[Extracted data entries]

Content starts

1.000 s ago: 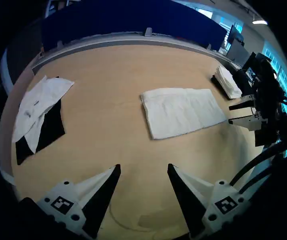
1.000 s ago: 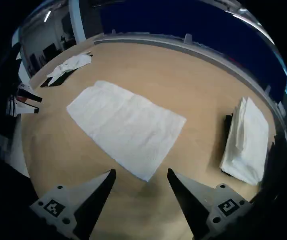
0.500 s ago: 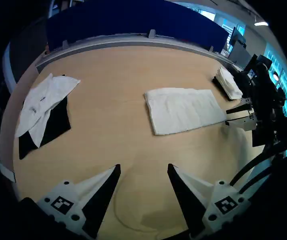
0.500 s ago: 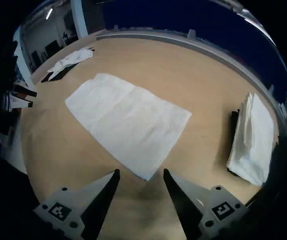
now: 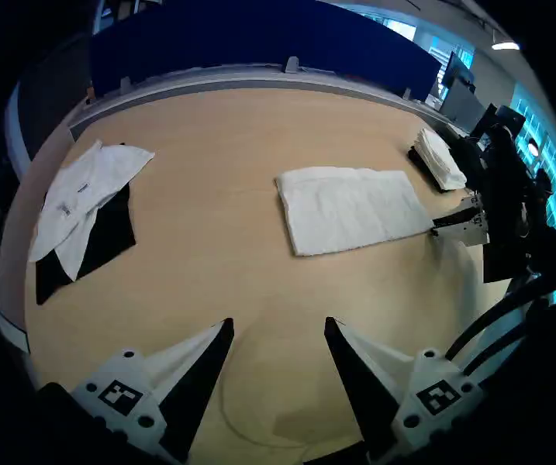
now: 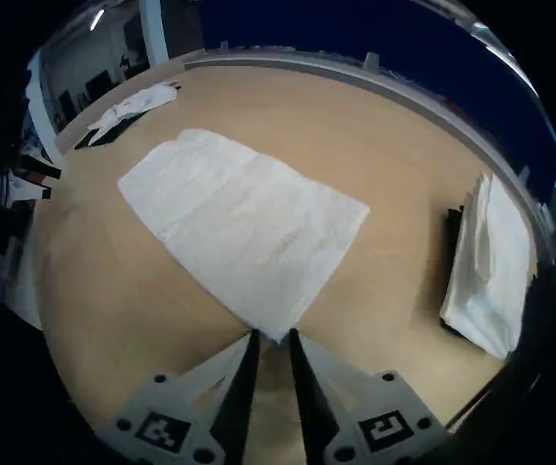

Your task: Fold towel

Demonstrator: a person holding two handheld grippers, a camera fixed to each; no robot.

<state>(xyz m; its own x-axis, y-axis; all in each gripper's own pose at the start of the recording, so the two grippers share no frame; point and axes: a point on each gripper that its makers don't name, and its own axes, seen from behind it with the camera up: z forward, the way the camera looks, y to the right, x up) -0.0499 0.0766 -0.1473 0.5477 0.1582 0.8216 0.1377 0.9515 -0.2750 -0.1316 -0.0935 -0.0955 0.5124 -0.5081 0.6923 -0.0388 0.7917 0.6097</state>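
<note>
While held low at the near corner of the towel [image 6: 239,225], shows the right gripper [image 6: 272,337] with jaws drawn in to a narrow slit, that corner lying just between the tips. Cannot tell whether clamped on the fabric or merely beside it. Lies flat and spread out, white, in the middle of the pale wooden worktop [image 6: 371,139], long side slanting away to the left in the right gripper view. Off to the right, well apart from it, a stack of folded white cloths [image 6: 487,263] on something dark. Far back at the left, a loose white garment [image 6: 134,108] draped over a black cloth [image 5: 99,248].

In the left gripper view, left gripper [image 5: 278,349] up above bare worktop, jaws wide apart, gripping nothing, well short of the towel. At the towel's far right corner, the right gripper again, seen from the side. Along the back edge, a grey rail [image 5: 239,77] and behind it a blue partition [image 5: 262,39].
</note>
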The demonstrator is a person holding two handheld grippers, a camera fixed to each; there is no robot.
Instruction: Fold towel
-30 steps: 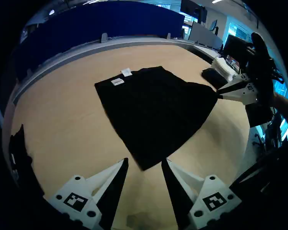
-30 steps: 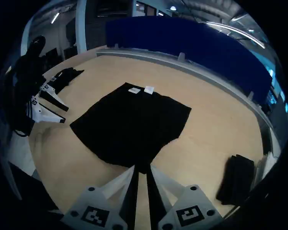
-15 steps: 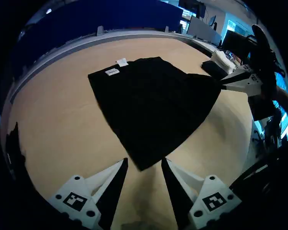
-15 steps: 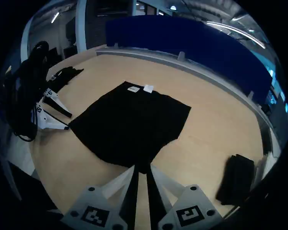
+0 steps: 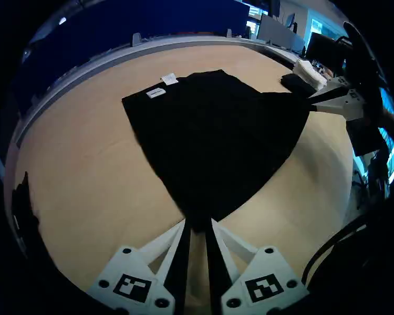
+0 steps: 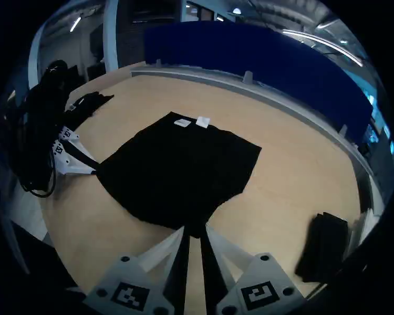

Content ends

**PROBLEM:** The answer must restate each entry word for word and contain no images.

**EXPECTED OUTPUT:**
1.000 s ago: 
1.000 s ago: 
0.500 s ago: 
0.500 s ago: 
now: 
now: 

Your task: Fold towel

Demonstrator: a person holding two handheld grippers, a camera fixed to each; no robot.

<state>(xyz m; its own x-axis, y-axis; all in each gripper's own pose at the start of the recording, so the two grippers share no frame; point and axes: a point on each gripper that its makers don't name, and its own axes, seen from behind it with the camera up: z forward, the way the camera looks, y to the right, x up) -0.0499 0.0766 -0.1473 0.5477 0.1582 0.8216 0.1377 0.9515 -0.2750 -0.1316 -0.0935 -0.0955 0.5124 -0.5081 0.6923 -0.0388 0.7917 0.6097</state>
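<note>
While held low at the near corner of the towel [image 6: 239,225], shows the right gripper [image 6: 272,337] with jaws drawn in to a narrow slit, that corner lying just between the tips. Cannot tell whether clamped on the fabric or merely beside it. Lies flat and spread out, white, in the middle of the pale wooden worktop [image 6: 371,139], long side slanting away to the left in the right gripper view. Off to the right, well apart from it, a stack of folded white cloths [image 6: 487,263] on something dark. Far back at the left, a loose white garment [image 6: 134,108] draped over a black cloth [image 5: 99,248].

In the left gripper view, left gripper [image 5: 278,349] up above bare worktop, jaws wide apart, gripping nothing, well short of the towel. At the towel's far right corner, the right gripper again, seen from the side. Along the back edge, a grey rail [image 5: 239,77] and behind it a blue partition [image 5: 262,39].
</note>
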The demonstrator is a person holding two handheld grippers, a camera fixed to each; there is no robot.
Instruction: Fold towel
-30 steps: 
-30 steps: 
-15 steps: 
-15 steps: 
+0 steps: 
+0 steps: 

No part of the answer remains open.